- _EXERCISE AIM_:
Each entry must be output exactly as it appears.

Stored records
------------------------

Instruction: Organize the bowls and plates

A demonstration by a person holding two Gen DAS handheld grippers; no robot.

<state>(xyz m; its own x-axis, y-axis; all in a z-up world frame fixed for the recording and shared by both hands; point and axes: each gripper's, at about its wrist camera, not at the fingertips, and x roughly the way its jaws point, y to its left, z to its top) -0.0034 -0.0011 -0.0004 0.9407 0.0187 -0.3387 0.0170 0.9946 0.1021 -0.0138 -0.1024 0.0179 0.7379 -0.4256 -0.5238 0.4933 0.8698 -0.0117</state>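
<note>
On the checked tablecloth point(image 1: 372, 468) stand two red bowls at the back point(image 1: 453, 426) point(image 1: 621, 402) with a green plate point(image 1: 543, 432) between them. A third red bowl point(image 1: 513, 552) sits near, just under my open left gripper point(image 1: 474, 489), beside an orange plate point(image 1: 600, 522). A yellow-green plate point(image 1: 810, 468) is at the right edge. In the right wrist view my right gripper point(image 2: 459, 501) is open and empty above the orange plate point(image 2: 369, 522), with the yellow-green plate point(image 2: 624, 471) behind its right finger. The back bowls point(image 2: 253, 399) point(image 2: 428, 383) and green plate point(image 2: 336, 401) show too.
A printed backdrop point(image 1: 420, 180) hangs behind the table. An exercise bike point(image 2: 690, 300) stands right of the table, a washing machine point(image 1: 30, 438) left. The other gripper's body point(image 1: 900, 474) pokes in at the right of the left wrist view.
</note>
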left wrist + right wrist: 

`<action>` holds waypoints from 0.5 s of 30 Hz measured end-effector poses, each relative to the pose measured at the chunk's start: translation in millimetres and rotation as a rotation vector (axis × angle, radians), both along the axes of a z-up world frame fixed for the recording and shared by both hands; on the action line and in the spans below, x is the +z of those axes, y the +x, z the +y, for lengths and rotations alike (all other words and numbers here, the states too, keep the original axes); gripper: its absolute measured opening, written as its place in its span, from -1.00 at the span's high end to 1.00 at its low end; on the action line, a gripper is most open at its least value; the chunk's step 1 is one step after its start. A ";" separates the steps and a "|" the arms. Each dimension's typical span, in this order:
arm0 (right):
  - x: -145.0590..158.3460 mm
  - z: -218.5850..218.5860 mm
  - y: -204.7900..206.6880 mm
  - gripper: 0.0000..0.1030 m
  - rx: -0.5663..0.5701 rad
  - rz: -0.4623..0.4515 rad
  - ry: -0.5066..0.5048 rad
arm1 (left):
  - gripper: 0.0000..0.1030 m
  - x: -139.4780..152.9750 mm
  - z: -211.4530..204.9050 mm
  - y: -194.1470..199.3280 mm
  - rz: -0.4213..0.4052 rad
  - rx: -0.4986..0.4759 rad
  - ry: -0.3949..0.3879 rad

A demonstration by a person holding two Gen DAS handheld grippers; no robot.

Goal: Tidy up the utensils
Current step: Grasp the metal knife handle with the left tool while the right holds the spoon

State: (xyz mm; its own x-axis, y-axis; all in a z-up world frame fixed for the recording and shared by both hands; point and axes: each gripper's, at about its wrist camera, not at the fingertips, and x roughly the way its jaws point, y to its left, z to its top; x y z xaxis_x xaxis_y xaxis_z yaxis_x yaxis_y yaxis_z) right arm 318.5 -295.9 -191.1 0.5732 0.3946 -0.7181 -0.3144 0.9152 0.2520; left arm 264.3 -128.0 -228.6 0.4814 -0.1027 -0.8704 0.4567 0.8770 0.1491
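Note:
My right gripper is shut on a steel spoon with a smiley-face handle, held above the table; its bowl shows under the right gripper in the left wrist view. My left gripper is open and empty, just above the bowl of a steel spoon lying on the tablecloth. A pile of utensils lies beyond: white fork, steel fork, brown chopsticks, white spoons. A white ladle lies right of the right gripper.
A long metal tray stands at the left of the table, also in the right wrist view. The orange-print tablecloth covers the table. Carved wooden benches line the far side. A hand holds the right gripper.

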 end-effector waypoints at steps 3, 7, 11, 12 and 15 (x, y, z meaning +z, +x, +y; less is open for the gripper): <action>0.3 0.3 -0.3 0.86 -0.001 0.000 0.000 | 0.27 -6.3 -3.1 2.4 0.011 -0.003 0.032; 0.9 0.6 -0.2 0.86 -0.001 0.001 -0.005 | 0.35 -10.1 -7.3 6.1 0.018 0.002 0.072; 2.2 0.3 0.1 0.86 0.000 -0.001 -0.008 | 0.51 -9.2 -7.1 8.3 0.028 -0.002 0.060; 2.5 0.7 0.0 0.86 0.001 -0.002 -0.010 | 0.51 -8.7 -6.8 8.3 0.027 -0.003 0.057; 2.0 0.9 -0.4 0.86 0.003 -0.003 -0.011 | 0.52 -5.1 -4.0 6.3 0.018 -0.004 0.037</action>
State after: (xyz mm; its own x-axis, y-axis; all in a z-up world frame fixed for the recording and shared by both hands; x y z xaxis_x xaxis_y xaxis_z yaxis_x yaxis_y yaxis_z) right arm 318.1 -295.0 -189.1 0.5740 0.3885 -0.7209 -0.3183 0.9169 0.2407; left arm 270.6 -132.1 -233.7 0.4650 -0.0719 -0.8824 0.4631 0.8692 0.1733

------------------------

- _SOLUTION BELOW_:
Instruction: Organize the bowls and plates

A demonstration by a person holding two Gen DAS handheld grippers; no robot.

<state>(xyz m; its own x-axis, y-axis; all in a z-up world frame fixed for the recording and shared by both hands; point and axes: each gripper's, at about its wrist camera, not at the fingertips, and x roughly the way its jaws point, y to its left, z to its top) -0.0034 -0.0011 -0.0004 0.9407 0.0187 -0.3387 0.0170 0.9946 0.1021 -0.0138 -0.1024 0.0179 0.7379 -0.4256 -0.5238 0.4933 0.8698 -0.0117</state>
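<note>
On the checked tablecloth point(image 1: 372, 468) stand two red bowls at the back point(image 1: 453, 426) point(image 1: 621, 402) with a green plate point(image 1: 543, 432) between them. A third red bowl point(image 1: 513, 552) sits near, just under my open left gripper point(image 1: 474, 489), beside an orange plate point(image 1: 600, 522). A yellow-green plate point(image 1: 810, 468) is at the right edge. In the right wrist view my right gripper point(image 2: 459, 501) is open and empty above the orange plate point(image 2: 369, 522), with the yellow-green plate point(image 2: 624, 471) behind its right finger. The back bowls point(image 2: 253, 399) point(image 2: 428, 383) and green plate point(image 2: 336, 401) show too.
A printed backdrop point(image 1: 420, 180) hangs behind the table. An exercise bike point(image 2: 690, 300) stands right of the table, a washing machine point(image 1: 30, 438) left. The other gripper's body point(image 1: 900, 474) pokes in at the right of the left wrist view.
</note>
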left wrist + right wrist: 

`<action>` holds waypoints from 0.5 s of 30 Hz measured end-effector poses, each relative to the pose measured at the chunk's start: translation in millimetres and rotation as a rotation vector (axis × angle, radians), both along the axes of a z-up world frame fixed for the recording and shared by both hands; on the action line and in the spans below, x is the +z of those axes, y the +x, z the +y, for lengths and rotations alike (all other words and numbers here, the states too, keep the original axes); gripper: its absolute measured opening, written as its place in its span, from -1.00 at the span's high end to 1.00 at its low end; on the action line, a gripper is most open at its least value; the chunk's step 1 is one step after its start. A ";" separates the steps and a "|" the arms. Each dimension's typical span, in this order:
arm0 (right):
  - x: -145.0590..158.3460 mm
  - z: -218.5850..218.5860 mm
  - y: -204.7900..206.6880 mm
  - gripper: 0.0000..0.1030 m
  - rx: -0.5663..0.5701 rad
  - rz: -0.4623..0.4515 rad
  - ry: -0.5066..0.5048 rad
arm1 (left):
  - gripper: 0.0000..0.1030 m
  - x: -139.4780..152.9750 mm
  - z: -211.4530..204.9050 mm
  - y: -194.1470..199.3280 mm
  - rz: -0.4213..0.4052 rad
  - rx: -0.4986..0.4759 rad
  - ry: -0.3949..0.3879 rad

A demonstration by a person holding two Gen DAS handheld grippers; no robot.

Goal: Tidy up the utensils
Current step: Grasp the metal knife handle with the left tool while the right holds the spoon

State: (xyz mm; its own x-axis, y-axis; all in a z-up world frame fixed for the recording and shared by both hands; point and axes: each gripper's, at about its wrist camera, not at the fingertips, and x roughly the way its jaws point, y to its left, z to its top; x y z xaxis_x xaxis_y xaxis_z yaxis_x yaxis_y yaxis_z) right arm 318.5 -295.9 -191.1 0.5732 0.3946 -0.7181 -0.3144 0.9152 0.2520; left arm 264.3 -128.0 -228.6 0.4814 -0.1027 -0.8704 0.4567 0.8770 0.1491
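Note:
My right gripper is shut on a steel spoon with a smiley-face handle, held above the table; its bowl shows under the right gripper in the left wrist view. My left gripper is open and empty, just above the bowl of a steel spoon lying on the tablecloth. A pile of utensils lies beyond: white fork, steel fork, brown chopsticks, white spoons. A white ladle lies right of the right gripper.
A long metal tray stands at the left of the table, also in the right wrist view. The orange-print tablecloth covers the table. Carved wooden benches line the far side. A hand holds the right gripper.
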
 end-effector waypoints at steps 3, 7, 11, 12 and 15 (x, y, z meaning +z, +x, +y; less is open for the gripper): <action>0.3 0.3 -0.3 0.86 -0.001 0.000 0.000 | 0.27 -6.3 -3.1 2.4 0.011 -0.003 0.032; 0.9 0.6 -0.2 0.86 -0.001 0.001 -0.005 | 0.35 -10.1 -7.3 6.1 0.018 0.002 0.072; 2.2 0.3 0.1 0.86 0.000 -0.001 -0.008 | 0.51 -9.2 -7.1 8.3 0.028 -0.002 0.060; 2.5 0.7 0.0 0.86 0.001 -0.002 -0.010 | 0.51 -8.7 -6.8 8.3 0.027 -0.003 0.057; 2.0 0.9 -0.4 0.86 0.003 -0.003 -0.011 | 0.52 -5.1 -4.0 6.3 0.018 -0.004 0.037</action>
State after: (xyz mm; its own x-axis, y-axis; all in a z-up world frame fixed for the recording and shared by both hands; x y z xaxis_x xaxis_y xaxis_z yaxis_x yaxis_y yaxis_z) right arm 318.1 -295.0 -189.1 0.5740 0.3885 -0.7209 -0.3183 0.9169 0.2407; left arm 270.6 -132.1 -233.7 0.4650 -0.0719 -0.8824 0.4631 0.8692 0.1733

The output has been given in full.